Task objective: In your copy of the listing below, reproduce each word exactly and include no pictures.

[Start of section]

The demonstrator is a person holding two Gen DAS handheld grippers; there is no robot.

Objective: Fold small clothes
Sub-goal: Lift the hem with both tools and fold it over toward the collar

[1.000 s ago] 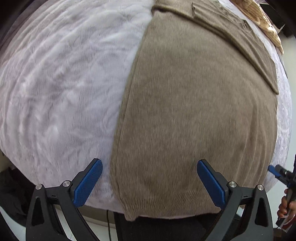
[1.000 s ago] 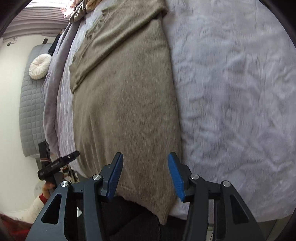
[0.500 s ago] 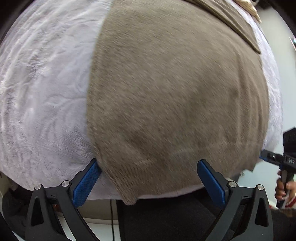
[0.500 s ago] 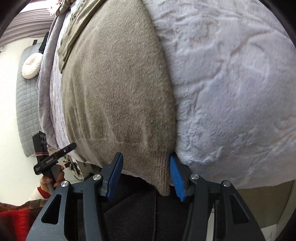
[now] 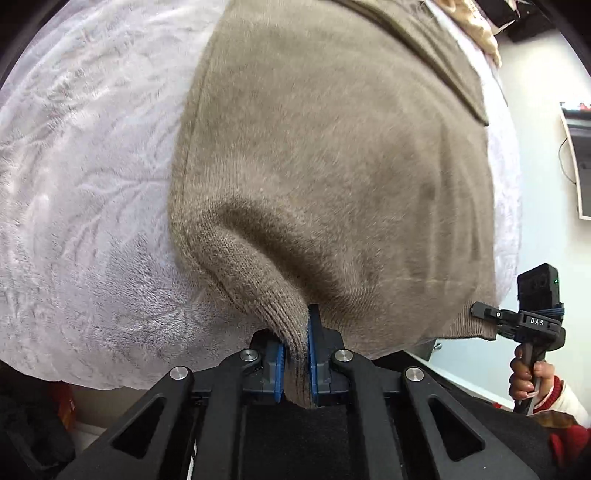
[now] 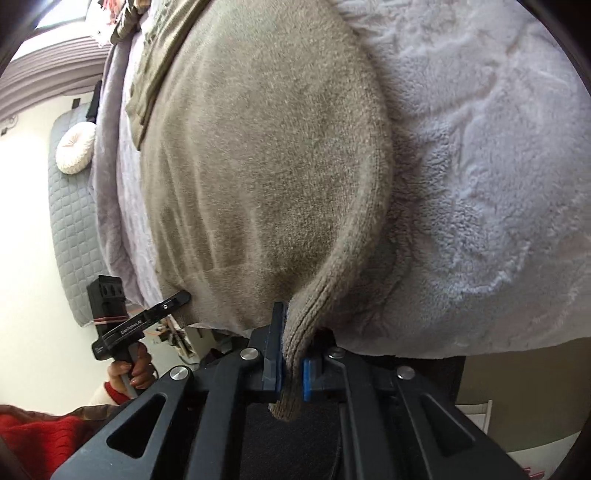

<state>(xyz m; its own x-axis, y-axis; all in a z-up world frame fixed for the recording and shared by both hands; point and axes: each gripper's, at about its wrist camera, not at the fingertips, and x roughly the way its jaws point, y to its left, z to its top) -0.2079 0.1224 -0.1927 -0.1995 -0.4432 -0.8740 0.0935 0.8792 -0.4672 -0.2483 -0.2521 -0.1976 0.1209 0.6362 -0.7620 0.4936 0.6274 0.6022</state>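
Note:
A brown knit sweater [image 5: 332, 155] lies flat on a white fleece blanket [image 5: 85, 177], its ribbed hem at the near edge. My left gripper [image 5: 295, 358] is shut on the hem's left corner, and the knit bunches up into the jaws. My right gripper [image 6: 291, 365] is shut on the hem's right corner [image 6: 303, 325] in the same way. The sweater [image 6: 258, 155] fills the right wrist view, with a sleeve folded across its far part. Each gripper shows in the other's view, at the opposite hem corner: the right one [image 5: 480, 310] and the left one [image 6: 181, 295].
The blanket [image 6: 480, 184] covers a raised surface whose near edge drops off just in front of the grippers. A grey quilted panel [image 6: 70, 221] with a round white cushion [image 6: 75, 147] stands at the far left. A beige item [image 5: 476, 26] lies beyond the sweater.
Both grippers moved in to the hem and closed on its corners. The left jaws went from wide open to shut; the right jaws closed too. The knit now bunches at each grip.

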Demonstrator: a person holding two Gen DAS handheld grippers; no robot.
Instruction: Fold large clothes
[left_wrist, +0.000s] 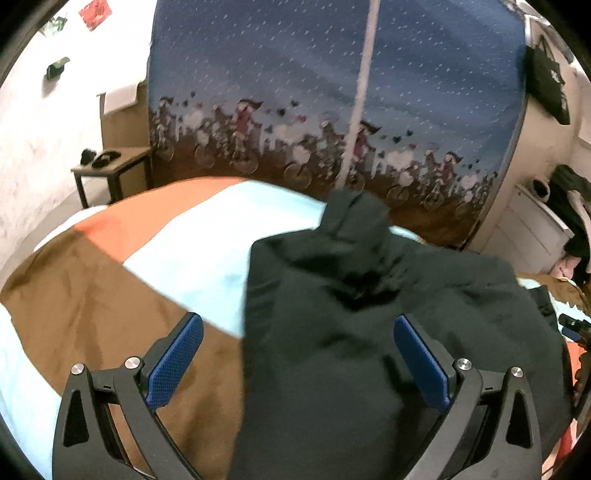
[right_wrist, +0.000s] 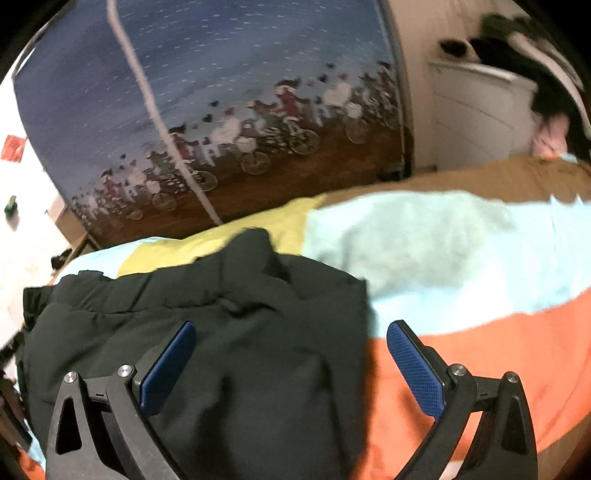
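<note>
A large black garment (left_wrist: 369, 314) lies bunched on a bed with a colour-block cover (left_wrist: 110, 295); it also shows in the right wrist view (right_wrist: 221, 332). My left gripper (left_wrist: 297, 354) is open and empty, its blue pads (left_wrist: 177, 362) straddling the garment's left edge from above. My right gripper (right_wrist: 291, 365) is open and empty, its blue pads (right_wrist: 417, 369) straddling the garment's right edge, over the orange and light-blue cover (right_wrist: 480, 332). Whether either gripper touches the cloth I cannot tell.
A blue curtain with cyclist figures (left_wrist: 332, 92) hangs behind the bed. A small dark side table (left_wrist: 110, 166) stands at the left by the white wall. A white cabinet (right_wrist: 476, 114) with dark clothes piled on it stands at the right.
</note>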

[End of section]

Completed task:
The demonstrator is a person holding two Gen DAS handheld grippers; there is no robot.

Objective: Fold small clothes
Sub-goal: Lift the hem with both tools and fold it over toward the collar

[1.000 s ago] 
[1.000 s ago] 
[0.500 s ago] 
[0.500 s ago] 
[now] 
[now] 

<state>(xyz m; its own x-axis, y-axis; all in a z-up world frame fixed for the recording and shared by both hands; point and axes: each gripper's, at about its wrist camera, not at the fingertips, and x roughly the way its jaws point, y to its left, z to its top) -0.2079 0.1224 -0.1927 -0.1995 -0.4432 -0.8740 0.0935 0.8792 -0.4672 -0.2483 -0.2521 -0.1976 0.1209 0.6362 -0.7620 0.4936 0.6274 0.6022</state>
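Note:
A brown knit sweater [image 5: 332, 155] lies flat on a white fleece blanket [image 5: 85, 177], its ribbed hem at the near edge. My left gripper [image 5: 295, 358] is shut on the hem's left corner, and the knit bunches up into the jaws. My right gripper [image 6: 291, 365] is shut on the hem's right corner [image 6: 303, 325] in the same way. The sweater [image 6: 258, 155] fills the right wrist view, with a sleeve folded across its far part. Each gripper shows in the other's view, at the opposite hem corner: the right one [image 5: 480, 310] and the left one [image 6: 181, 295].
The blanket [image 6: 480, 184] covers a raised surface whose near edge drops off just in front of the grippers. A grey quilted panel [image 6: 70, 221] with a round white cushion [image 6: 75, 147] stands at the far left. A beige item [image 5: 476, 26] lies beyond the sweater.
Both grippers moved in to the hem and closed on its corners. The left jaws went from wide open to shut; the right jaws closed too. The knit now bunches at each grip.
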
Demonstrator: a person holding two Gen DAS handheld grippers; no robot.
Instruction: Fold large clothes
[left_wrist, +0.000s] 
[right_wrist, +0.000s] 
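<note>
A large black garment (left_wrist: 369, 314) lies bunched on a bed with a colour-block cover (left_wrist: 110, 295); it also shows in the right wrist view (right_wrist: 221, 332). My left gripper (left_wrist: 297, 354) is open and empty, its blue pads (left_wrist: 177, 362) straddling the garment's left edge from above. My right gripper (right_wrist: 291, 365) is open and empty, its blue pads (right_wrist: 417, 369) straddling the garment's right edge, over the orange and light-blue cover (right_wrist: 480, 332). Whether either gripper touches the cloth I cannot tell.
A blue curtain with cyclist figures (left_wrist: 332, 92) hangs behind the bed. A small dark side table (left_wrist: 110, 166) stands at the left by the white wall. A white cabinet (right_wrist: 476, 114) with dark clothes piled on it stands at the right.
</note>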

What was produced is the complete output.